- What the task asks: Print what the records say exactly, and omit the pictures.

- Dataset extract:
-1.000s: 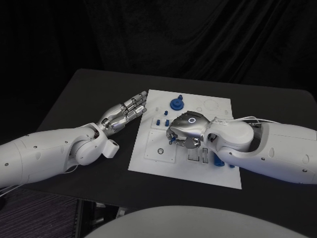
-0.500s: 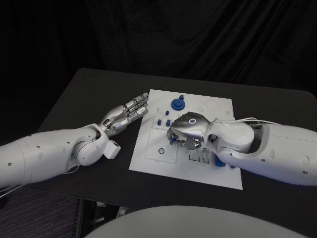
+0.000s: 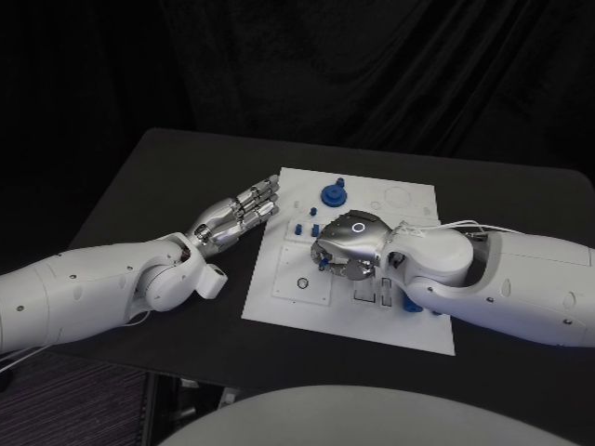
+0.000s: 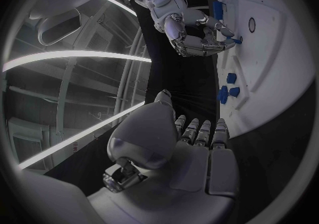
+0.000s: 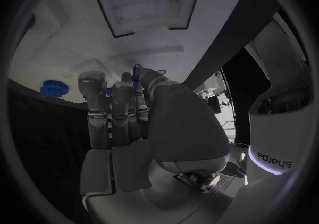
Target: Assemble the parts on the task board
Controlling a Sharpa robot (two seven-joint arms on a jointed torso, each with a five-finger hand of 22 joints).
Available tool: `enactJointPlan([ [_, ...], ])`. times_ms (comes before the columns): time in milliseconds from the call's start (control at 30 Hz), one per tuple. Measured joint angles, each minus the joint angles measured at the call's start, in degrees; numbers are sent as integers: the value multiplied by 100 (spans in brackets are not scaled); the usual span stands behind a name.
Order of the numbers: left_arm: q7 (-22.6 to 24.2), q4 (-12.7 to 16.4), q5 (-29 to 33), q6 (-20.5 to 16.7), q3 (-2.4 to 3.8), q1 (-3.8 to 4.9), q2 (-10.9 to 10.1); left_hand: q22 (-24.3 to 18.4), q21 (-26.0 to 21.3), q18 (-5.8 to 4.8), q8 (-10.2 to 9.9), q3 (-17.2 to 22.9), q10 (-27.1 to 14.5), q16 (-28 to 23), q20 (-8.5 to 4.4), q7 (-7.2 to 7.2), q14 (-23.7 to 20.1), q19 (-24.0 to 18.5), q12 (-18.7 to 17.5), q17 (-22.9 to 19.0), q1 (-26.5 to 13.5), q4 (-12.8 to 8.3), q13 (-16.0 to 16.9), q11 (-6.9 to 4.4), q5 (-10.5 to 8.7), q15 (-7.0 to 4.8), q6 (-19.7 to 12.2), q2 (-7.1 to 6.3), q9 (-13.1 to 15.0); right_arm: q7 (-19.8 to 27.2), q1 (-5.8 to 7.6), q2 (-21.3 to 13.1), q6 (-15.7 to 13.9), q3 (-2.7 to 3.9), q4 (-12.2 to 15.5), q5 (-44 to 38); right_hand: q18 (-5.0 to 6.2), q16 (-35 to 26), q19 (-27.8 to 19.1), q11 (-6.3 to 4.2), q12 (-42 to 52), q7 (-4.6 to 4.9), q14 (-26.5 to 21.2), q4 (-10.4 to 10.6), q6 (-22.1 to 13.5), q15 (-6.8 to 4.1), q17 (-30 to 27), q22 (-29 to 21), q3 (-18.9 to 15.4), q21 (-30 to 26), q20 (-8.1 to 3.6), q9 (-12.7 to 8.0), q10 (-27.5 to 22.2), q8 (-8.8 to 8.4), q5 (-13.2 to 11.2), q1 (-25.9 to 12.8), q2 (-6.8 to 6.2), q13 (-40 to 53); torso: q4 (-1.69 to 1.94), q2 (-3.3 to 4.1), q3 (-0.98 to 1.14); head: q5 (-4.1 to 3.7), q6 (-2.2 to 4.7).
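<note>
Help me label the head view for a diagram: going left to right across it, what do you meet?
Left arm → left hand → left edge of the task board → right hand → right arm.

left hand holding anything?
No: the silver left hand lies flat with fingers straight beside the white task board, nothing in it.

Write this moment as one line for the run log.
left robot hand: open beside white task board | right robot hand: over board, pinching small blue part
</note>
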Motion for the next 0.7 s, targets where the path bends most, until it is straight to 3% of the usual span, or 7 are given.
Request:
enactJointPlan([
  [700, 0, -15, -1, 40, 0, -29, 25, -4, 0, 0, 0, 48, -22, 0, 20, 51, 0, -21, 0, -3, 80, -16, 0, 20, 28, 0, -10, -25, 0, -2, -38, -28, 72, -3, 33, -2, 0, -46, -17, 3, -20, 19, -16, 0, -22, -16, -41, -1, 0, -56, -17, -14, 2, -55, 0, 0, 0, -5, 4, -3, -1, 13, 0],
])
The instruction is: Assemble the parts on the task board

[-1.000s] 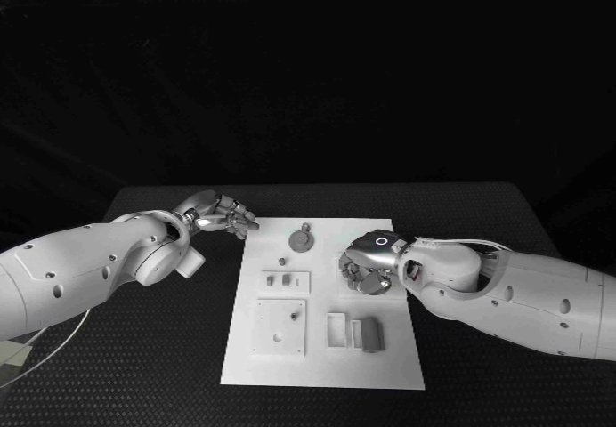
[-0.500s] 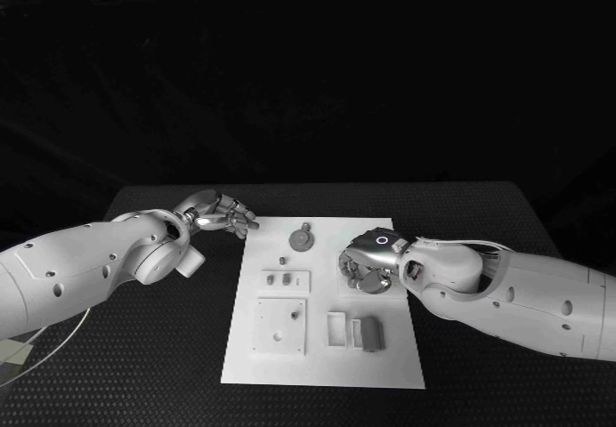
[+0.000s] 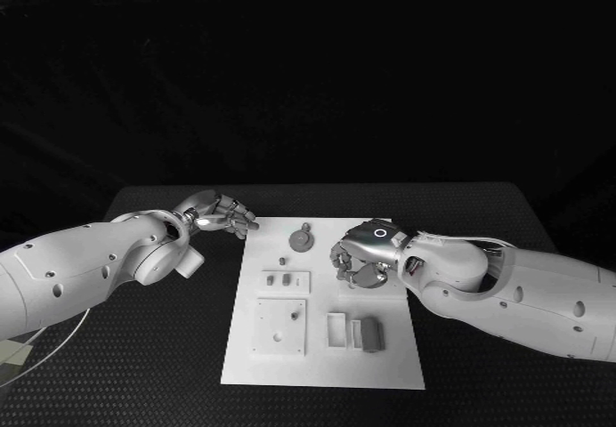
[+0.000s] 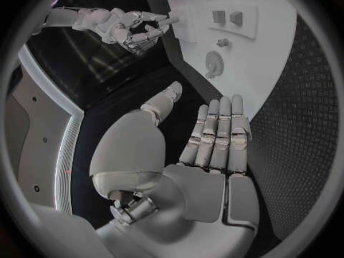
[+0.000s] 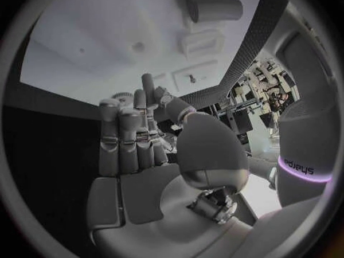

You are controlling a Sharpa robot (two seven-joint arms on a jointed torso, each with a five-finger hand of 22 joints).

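The white rectangular task board [image 3: 324, 307] lies in the middle of the black textured counter [image 3: 475, 222]. On it, seen from the head view, a round grey disc part with a small tab [image 3: 301, 238] sits toward twelve o'clock, a small square plate with two dark slots [image 3: 284, 282] lies near the centre, a larger square white plate with small holes [image 3: 280, 326] lies toward seven o'clock, and an open white rectangular frame [image 3: 337, 328] sits just beside a grey block part [image 3: 369, 334] toward five o'clock. The left robot hand [image 3: 221, 214] hovers over the bare counter just off the board's ten o'clock corner; the left wrist view shows its fingers [image 4: 218, 135] straight, side by side and holding nothing. The right robot hand [image 3: 363, 261] is over the board's three o'clock edge, fingers curled downward toward the plate; whether it holds or touches anything there cannot be told from the head view. In the right wrist view its fingers [image 5: 128, 140] stand upright close together, with the board's frame and grey block beyond them.
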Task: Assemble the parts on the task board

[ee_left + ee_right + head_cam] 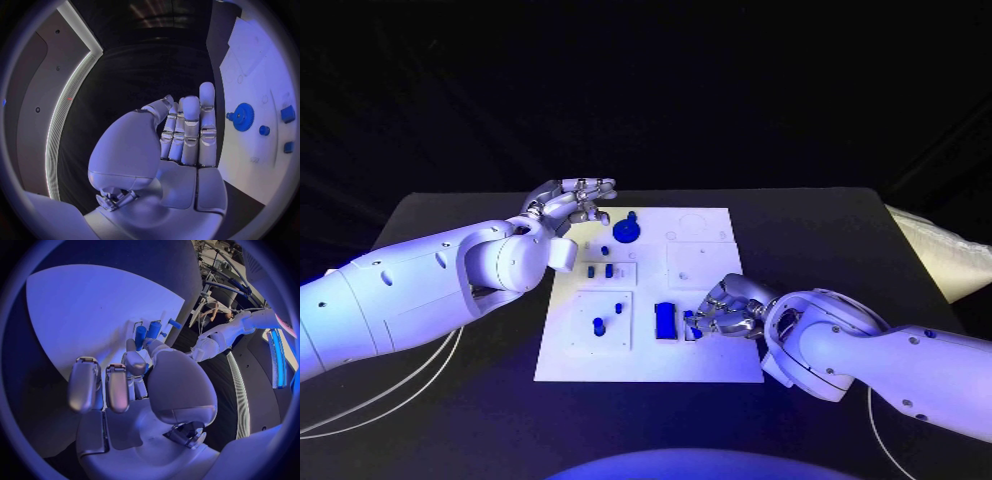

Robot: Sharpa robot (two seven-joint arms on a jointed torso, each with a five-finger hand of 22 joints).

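Left hand (577,200) upper left of task board (646,350), fingers straight, holding nothing, beside blue gear (627,231). Right hand (727,310) lower right, fingers curled at small blue part (692,325); grip unclear.

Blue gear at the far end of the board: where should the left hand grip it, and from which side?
Probably by its raised hub, from above. The blue gear lies flat on the task board, so its toothed rim offers little to get under, while the hub stands up. The left hand hovers just beside it, fingers straight, holding nothing.
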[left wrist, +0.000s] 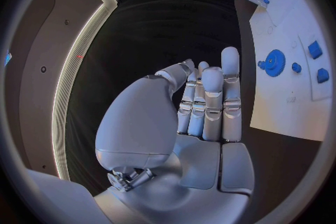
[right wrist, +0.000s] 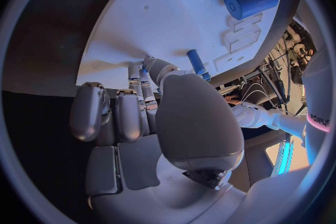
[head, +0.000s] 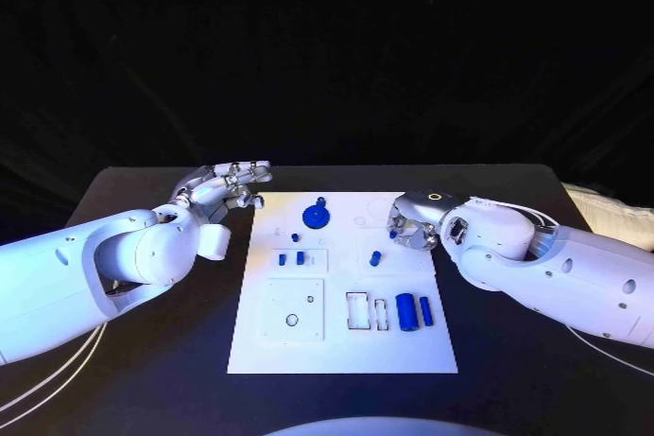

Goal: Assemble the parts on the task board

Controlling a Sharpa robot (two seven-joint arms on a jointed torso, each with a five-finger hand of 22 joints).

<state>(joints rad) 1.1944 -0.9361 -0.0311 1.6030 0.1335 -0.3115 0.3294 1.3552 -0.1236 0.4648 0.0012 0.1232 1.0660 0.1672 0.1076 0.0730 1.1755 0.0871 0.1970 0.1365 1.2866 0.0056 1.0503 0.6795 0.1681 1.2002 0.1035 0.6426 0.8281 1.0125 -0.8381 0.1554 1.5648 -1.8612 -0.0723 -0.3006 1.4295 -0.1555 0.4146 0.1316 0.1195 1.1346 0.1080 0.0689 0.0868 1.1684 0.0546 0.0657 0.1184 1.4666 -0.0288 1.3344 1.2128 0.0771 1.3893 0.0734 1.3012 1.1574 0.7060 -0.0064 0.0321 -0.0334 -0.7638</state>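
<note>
The white task board lies mid-table. On it sit a blue gear, two small blue blocks, a short blue peg, a thick blue cylinder and a slimmer one. My right hand hovers over the board's far right part, its thumb and fingertips pinching a small blue part that is mostly hidden. The peg lies just beyond that thumb. My left hand is raised off the board's far left corner, fingers straight and holding nothing.
Black table surrounds the board on all sides. Outlined recesses mark the board beside the cylinders, and a square plate with an oval hole sits at its near left. A pale object lies at the table's right edge.
</note>
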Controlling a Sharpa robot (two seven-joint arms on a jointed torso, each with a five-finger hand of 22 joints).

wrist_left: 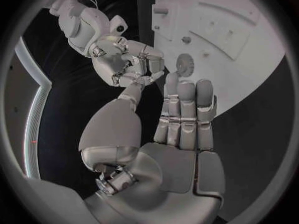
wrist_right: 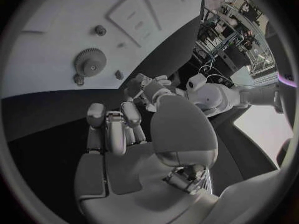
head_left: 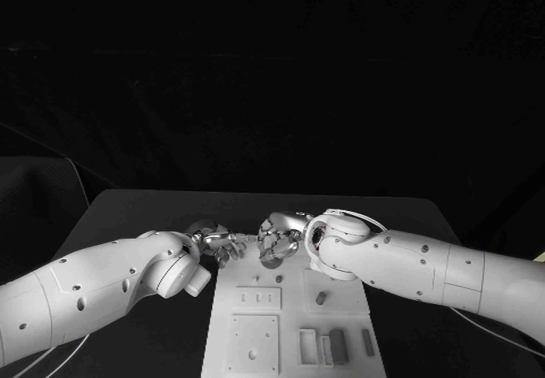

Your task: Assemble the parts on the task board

- Solution to the problem:
-1.000s: 
-0.500s: 
+0.000s: 
+0.000s: 
+0.000s: 
Target: Assemble the parts on the task board
Controlling a Sharpa robot (two seven-joint arms on a jointed torso, each with a five-finger hand of 22 joints).
Available tool: `enactJointPlan([ [_, ...], ])`. times_ms (comes before the columns): time in milliseconds from the call's start (control at 30 Hz), one per tuple. Measured joint angles, each minus the joint angles measured at the call's start, in degrees; numbers are sent as integers: the value multiplied by 100 (spans in brackets are not scaled); the usual span stands behind a name.
Order of the numbers: left_arm: q7 (-22.6 to 24.2), q4 (-12.7 to 16.4), q5 (-29 to 33), q6 (-20.5 to 16.7), q3 (-2.4 to 3.8), q1 (-3.8 to 4.9), q2 (-10.9 to 10.1); left_hand: q22 (-24.3 to 18.4), q21 (-26.0 to 21.3), q18 (-5.8 to 4.8), q8 (-10.2 to 9.9), q3 (-17.2 to 22.9), q10 (-27.1 to 14.5), q16 (-28 to 23), q20 (-8.5 to 4.4), q7 (-7.2 to 7.2), q14 (-23.7 to 20.1), q19 (-24.0 to 18.5), q12 (-18.7 to 17.5), q17 (-22.9 to 19.0), q1 (-26.5 to 13.5), q4 (-12.8 to 8.3), q13 (-16.0 to 16.9), q11 (-6.9 to 4.4), q5 (-10.5 to 8.7), q15 (-7.0 to 4.8), q6 (-19.7 to 12.2), q2 (-7.1 to 6.3), q9 (-13.1 to 15.0); right_arm: q7 (-19.8 to 27.2), q1 (-5.8 to 7.6), q2 (-21.3 to 13.1), q6 (-15.7 to 13.9), q3 (-2.7 to 3.9), q4 (-12.2 to 15.5), q5 (-44 to 38); right_hand: q18 (-5.0 to 6.2), q16 (-35 to 26), q19 (-27.8 to 19.1), q11 (-6.3 to 4.2), q12 (-42 to 52), q7 (-4.6 to 4.9), q14 (-26.5 to 21.2), q4 (-10.4 to 10.6), q6 (-22.1 to 13.5), q15 (-6.8 to 4.1), q17 (-30 to 27), q22 (-29 to 21), q3 (-18.9 to 15.4), q21 (-30 to 26), q20 (-8.1 to 3.6), q9 (-12.7 to 8.0), q10 (-27.5 to 22.2), q8 (-8.8 to 8.4), q5 (-13.2 to 11.2), q1 (-25.9 to 12.8), q2 (-6.8 to 6.2), q13 (-40 to 53); torso: q4 (-1.69 to 1.94), q2 (-3.3 to 4.1), q3 (-0.98 to 1.14); head: q5 (-4.1 to 3.7), q6 (-2.2 to 4.7).
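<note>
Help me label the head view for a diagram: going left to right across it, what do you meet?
Left arm → left hand → left edge of the task board → right hand → right arm.

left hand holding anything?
No: the silver left hand lies flat with fingers straight beside the white task board, nothing in it.

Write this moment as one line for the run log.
left robot hand: open beside white task board | right robot hand: over board, pinching small blue part
</note>
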Motion for the next 0.7 s, targets where the path bends most, until it is straight to 3% of the usual span, or 7 are given.
Request:
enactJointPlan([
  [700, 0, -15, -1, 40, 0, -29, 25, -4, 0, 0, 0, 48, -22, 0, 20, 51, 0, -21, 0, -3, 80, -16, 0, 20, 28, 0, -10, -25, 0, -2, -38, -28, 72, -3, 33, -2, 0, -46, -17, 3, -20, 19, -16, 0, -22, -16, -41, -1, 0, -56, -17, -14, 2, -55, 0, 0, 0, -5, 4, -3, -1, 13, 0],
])
The instruction is: Assemble the parts on the task board

[-1.000s] 
[-0.500s] 
[+0.000s] 
[+0.000s] 
[+0.000s] 

You are controlling a Sharpa robot (two seven-joint arms on a jointed torso, each with a five-finger hand of 22 joints).

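The white rectangular task board [image 3: 324, 307] lies in the middle of the black textured counter [image 3: 475, 222]. On it, seen from the head view, a round grey disc part with a small tab [image 3: 301, 238] sits toward twelve o'clock, a small square plate with two dark slots [image 3: 284, 282] lies near the centre, a larger square white plate with small holes [image 3: 280, 326] lies toward seven o'clock, and an open white rectangular frame [image 3: 337, 328] sits just beside a grey block part [image 3: 369, 334] toward five o'clock. The left robot hand [image 3: 221, 214] hovers over the bare counter just off the board's ten o'clock corner; the left wrist view shows its fingers [image 4: 218, 135] straight, side by side and holding nothing. The right robot hand [image 3: 363, 261] is over the board's three o'clock edge, fingers curled downward toward the plate; whether it holds or touches anything there cannot be told from the head view. In the right wrist view its fingers [image 5: 128, 140] stand upright close together, with the board's frame and grey block beyond them.
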Task: Assemble the parts on the task board

[ee_left + ee_right + head_cam] 

Robot: Sharpa robot (two seven-joint arms on a jointed torso, each with a five-finger hand of 22 joints).

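Left hand (577,200) upper left of task board (646,350), fingers straight, holding nothing, beside blue gear (627,231). Right hand (727,310) lower right, fingers curled at small blue part (692,325); grip unclear.

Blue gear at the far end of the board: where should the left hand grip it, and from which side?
Probably by its raised hub, from above. The blue gear lies flat on the task board, so its toothed rim offers little to get under, while the hub stands up. The left hand hovers just beside it, fingers straight, holding nothing.
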[left wrist, +0.000s] 
[right wrist, +0.000s] 
[head, +0.000s] 

Goal: Assemble the parts on the task board

Controlling a Sharpa robot (two seven-joint arms on a jointed torso, each with a five-finger hand of 22 joints).

<state>(joints rad) 1.1944 -0.9361 -0.0311 1.6030 0.1335 -0.3115 0.3294 1.3552 -0.1236 0.4648 0.0012 0.1232 1.0660 0.1672 0.1076 0.0730 1.1755 0.0871 0.1970 0.1365 1.2866 0.0056 1.0503 0.6795 0.1681 1.2002 0.1035 0.6426 0.8281 1.0125 -0.8381 0.1554 1.5648 -1.8612 -0.0723 -0.3006 1.4295 -0.1555 0.4146 0.1316 0.1195 1.1346 0.1080 0.0689 0.0868 1.1684 0.0546 0.0657 0.1184 1.4666 -0.0288 1.3344 1.2128 0.0771 1.3893 0.0734 1.3012 1.1574 0.7060 -0.0064 0.0321 -0.0334 -0.7638</state>
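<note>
The white task board lies mid-table. On it sit a blue gear, two small blue blocks, a short blue peg, a thick blue cylinder and a slimmer one. My right hand hovers over the board's far right part, its thumb and fingertips pinching a small blue part that is mostly hidden. The peg lies just beyond that thumb. My left hand is raised off the board's far left corner, fingers straight and holding nothing.
Black table surrounds the board on all sides. Outlined recesses mark the board beside the cylinders, and a square plate with an oval hole sits at its near left. A pale object lies at the table's right edge.
</note>
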Controlling a Sharpa robot (two seven-joint arms on a jointed torso, each with a five-finger hand of 22 joints).

wrist_left: 
wrist_right: 
head_left: 

Your task: Assemble the parts on the task board

Nothing else belongs in the output.